This past weekend, I was able to give my presentation on recorded oral feedback on writing assignments. Over the past few months after my initial talk for REALize 2014, there has been a great response to the various sessions and a call for this to be converted into something that they can read over and share with other people. That is the purpose of this post. In short, I will take you through each slide and the main content related to that slide. You can click on most of the images to take you to the related content. Feel free to use the interactive tools or to comment on things here or on Twitter.
Whenever I give a presentation, I try to make my slides, notes, and any other material available to those attending. Lately, I have switched to using Google Presentation so those in the session can follow along and click on any links that I use during the presentation. I feel it gets people more involved in the process and people can share the presentation with others through the use of social media while the session in ongoing, or can post and share with others following the time together. In this case, I was giving this session at the BC TESL 2014 conference so that is the reason for the custom URL in this slide. I posted this slide before I started the session so others could get it on their device ahead of time.
A few years ago, I was introduced to the idea of doing recorded oral feedback for my students on their writing assignments. The premise was that students found it to be more personal and saw it as a sort of mini lesson that they could return to at any time. My first attempt worked so well, that I started exploring the research into this form of feedback and found quite a few articles on the subject. Over time, my approach has evolved into what I am presenting on here.
In my session, I asked three discussion questions to get things started. In order to allow those who didn’t want to speak up in the session a place to share their comments and questions, I created a Padlet wall for them to post their answers. As it turned out, it wasn’t needed, but I am leaving it active to allow those who read this post to post questions and comments on the these three questions:
- How do you give feedback on writing assignments?
- What are some common problems you have in giving feedback on writing assignments?
- How do you keep track of the feedback you give students?
The response was pretty typical. Most people give written feedback directly on the assignments which poses a problem for hand-written assignments when it comes to space and legibility. Some people also used track changes or commenting directly in the Word document. The biggest problem most people had was that of time. Giving good feedback can eat up a lot of time and this can be burdensome for teachers who have more than one writing class on which to give feedback. Finally, most teachers said that they either keep a copy of the Word document or they make photocopies of the hand-written work to keep track of what feedback you have given and to see if students are progressing.
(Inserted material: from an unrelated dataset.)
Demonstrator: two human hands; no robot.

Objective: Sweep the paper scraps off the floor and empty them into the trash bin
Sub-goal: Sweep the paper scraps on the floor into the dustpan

The format for this presentation followed a similar path that I took as I worked out the reasons for giving recorded oral feedback, the tools that I currently use, the problems I have encountered along the way, and the questions I asked myself as I reflected on what I am currently doing to see if there are ways that it can be improved.
The first study I looked at was from Bitchener, Young, and Cameron (2005). The study involved a group of university ESOL students divided into three groups: one would receive written and oral feedback in the form of a short direct meeting; the second group met part time and was only given written feedback; the third group only met for a short time each week so they only received limited feedback, focusing on quality and organization as opposed to grammar, spelling, and other structural problems. They each were given four written tasks to complete and the number of type of errors was recorded. The result was interesting in that each of the groups actually created more errors in each subsequent writing assignment until the last submission. That was when the writing and oral feedback group made significant gains over the other groups. This may be in part to the need to work out the problems before mastering them.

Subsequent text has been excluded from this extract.